WHAT TO WORK ON ▸
For the records below, the count of lines that hold "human" is required; give only that number.

[Saved data entries]
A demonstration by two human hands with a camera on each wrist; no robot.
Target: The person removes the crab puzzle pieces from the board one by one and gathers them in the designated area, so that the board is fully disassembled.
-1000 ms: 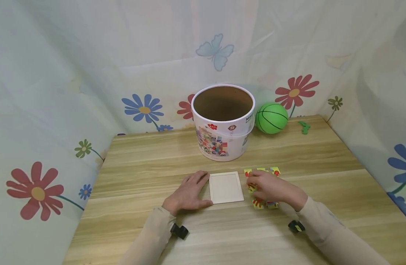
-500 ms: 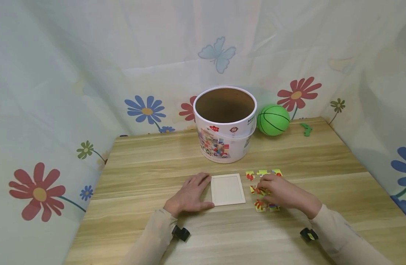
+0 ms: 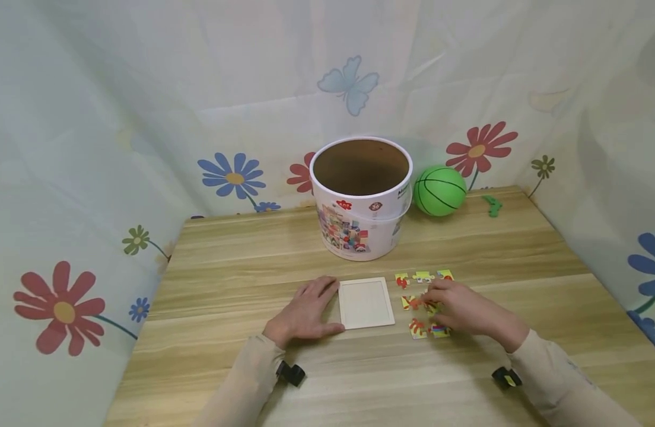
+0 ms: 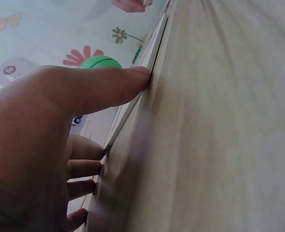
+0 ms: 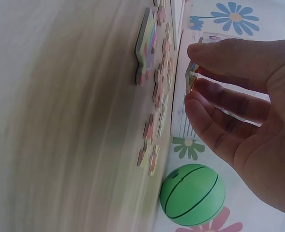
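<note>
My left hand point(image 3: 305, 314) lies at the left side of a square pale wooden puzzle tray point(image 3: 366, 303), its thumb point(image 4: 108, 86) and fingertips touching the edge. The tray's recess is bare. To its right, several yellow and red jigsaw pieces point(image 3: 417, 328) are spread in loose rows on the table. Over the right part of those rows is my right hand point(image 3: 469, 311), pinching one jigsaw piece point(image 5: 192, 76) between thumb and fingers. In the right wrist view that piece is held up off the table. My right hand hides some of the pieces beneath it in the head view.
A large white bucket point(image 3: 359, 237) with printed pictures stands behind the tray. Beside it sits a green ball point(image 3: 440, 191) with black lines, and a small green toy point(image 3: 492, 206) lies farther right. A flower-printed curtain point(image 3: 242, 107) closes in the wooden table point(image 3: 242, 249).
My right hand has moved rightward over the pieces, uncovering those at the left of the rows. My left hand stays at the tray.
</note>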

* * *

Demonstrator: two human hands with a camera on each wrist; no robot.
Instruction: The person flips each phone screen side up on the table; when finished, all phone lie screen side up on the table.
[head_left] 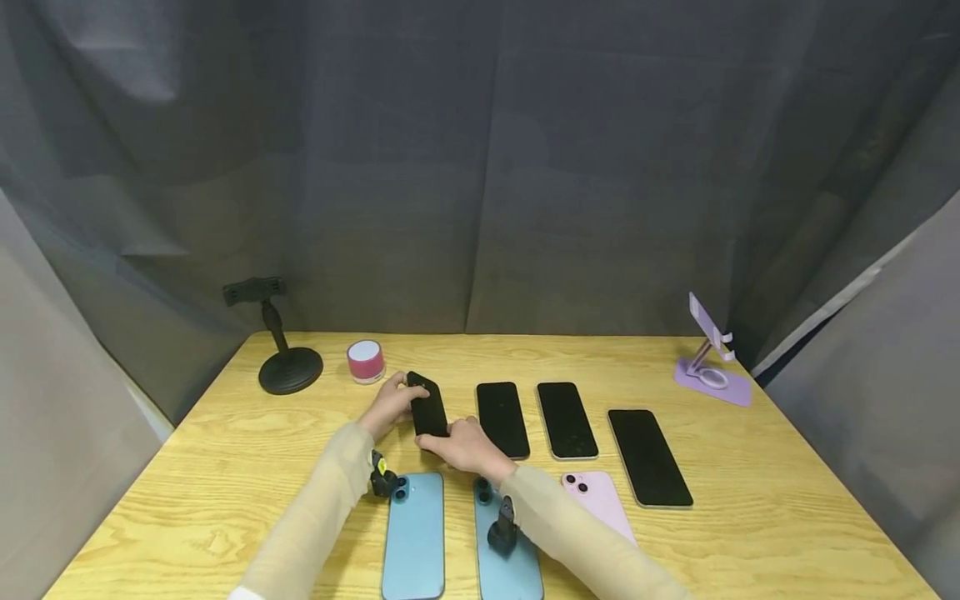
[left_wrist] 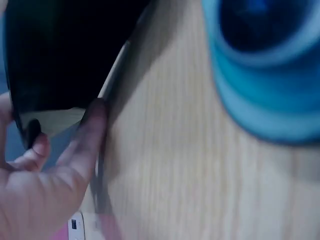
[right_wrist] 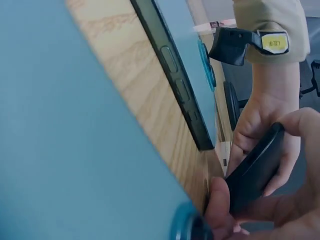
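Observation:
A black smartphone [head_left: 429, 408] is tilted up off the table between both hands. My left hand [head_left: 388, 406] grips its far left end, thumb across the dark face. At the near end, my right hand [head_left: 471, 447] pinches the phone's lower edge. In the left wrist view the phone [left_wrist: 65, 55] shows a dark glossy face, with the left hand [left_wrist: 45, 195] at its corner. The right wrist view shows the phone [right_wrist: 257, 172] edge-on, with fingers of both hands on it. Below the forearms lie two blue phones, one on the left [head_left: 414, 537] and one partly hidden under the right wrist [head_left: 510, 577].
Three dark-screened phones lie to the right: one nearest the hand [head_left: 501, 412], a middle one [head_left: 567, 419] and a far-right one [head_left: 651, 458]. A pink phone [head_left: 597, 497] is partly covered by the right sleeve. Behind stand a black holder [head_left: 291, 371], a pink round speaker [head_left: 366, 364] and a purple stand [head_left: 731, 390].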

PROBLEM SOLUTION ▸
2